EXERCISE BRIEF >>
Check every line of the data below for the word "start". Copy the ones that have it.

DATA BLOCK >>
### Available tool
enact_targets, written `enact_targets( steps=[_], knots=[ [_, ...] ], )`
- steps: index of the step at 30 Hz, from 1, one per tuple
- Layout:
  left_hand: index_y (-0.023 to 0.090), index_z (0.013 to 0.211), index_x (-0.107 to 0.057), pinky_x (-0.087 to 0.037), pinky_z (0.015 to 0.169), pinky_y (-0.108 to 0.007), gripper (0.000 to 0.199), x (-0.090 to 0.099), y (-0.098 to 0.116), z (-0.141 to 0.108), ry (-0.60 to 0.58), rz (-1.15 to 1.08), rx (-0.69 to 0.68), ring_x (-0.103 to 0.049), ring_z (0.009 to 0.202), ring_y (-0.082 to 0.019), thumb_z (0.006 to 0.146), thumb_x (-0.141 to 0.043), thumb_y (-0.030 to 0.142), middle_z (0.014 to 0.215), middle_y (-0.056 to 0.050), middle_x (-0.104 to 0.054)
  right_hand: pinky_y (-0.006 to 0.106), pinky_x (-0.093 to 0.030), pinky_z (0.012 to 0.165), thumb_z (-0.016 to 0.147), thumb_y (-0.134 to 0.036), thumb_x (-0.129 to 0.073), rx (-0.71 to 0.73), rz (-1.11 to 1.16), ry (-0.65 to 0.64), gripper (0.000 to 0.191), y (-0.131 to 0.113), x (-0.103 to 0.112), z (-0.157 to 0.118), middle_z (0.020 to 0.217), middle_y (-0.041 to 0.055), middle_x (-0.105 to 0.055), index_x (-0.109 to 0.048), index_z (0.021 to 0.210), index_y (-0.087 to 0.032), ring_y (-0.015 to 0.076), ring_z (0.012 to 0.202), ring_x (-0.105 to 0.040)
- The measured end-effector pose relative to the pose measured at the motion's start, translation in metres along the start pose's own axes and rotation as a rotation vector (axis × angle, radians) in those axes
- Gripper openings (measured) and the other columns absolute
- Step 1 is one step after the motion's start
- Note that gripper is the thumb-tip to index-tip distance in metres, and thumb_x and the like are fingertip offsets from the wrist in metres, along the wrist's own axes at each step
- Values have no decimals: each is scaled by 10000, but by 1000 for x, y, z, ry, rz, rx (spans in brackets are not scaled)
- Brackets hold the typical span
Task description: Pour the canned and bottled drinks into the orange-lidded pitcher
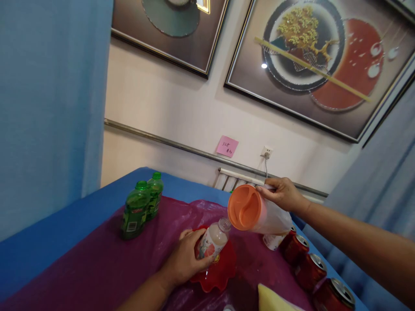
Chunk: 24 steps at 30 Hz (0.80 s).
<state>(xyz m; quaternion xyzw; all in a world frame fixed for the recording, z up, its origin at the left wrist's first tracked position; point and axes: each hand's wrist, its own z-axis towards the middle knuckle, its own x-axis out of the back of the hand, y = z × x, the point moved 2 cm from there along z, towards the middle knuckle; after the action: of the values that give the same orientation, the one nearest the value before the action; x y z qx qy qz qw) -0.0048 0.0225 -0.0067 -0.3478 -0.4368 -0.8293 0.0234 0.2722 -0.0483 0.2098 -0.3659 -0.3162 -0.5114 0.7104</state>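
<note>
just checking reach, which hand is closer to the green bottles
The left hand. It holds a small bottle to the right of the green bottles; the right hand, holding the orange-lidded pitcher, is farther right.

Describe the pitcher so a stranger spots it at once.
Find the purple sheet on the blue table. Above it, the right hand holds the pitcher tipped toward a small bottle. Its broad orange lid sets it apart from the red cans nearby.
</note>
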Motion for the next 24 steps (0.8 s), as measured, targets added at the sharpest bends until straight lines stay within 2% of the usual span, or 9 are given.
enact_targets(
  steps=[14,24],
  knots=[
    [240,1261,-647,-417,1066,-502,633,0,2,-1,1,-3,1,-586,1139,-333,658,-790,365,1217,-70,-721,262,-176,481,873,-599,-563,9,19,0,549,0,1,-3,555,-56,-239,-326,555,-220,94,534,-235],
    [228,1279,-637,-370,1119,-532,644,0,2,0,-20,-7,6,-579,1194,-345,669,-782,375,1267,-81,-707,263,-174,491,863,-609,-565,1,32,15,551,0,1,-4,552,-57,-244,-324,556,-222,93,533,-237]
  ],
)
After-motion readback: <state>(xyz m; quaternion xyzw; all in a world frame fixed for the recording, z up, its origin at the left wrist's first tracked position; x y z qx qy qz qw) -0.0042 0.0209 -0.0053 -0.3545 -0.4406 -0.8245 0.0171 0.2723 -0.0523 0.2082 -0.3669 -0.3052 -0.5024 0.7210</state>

ANSWER TO THIS TASK >>
- The measured end-effector pose relative to the pose measured at the motion's start, translation in metres along the start pose's own axes and rotation as a rotation vector (axis × angle, radians) in those axes
- Step 1 is one step after the motion's start

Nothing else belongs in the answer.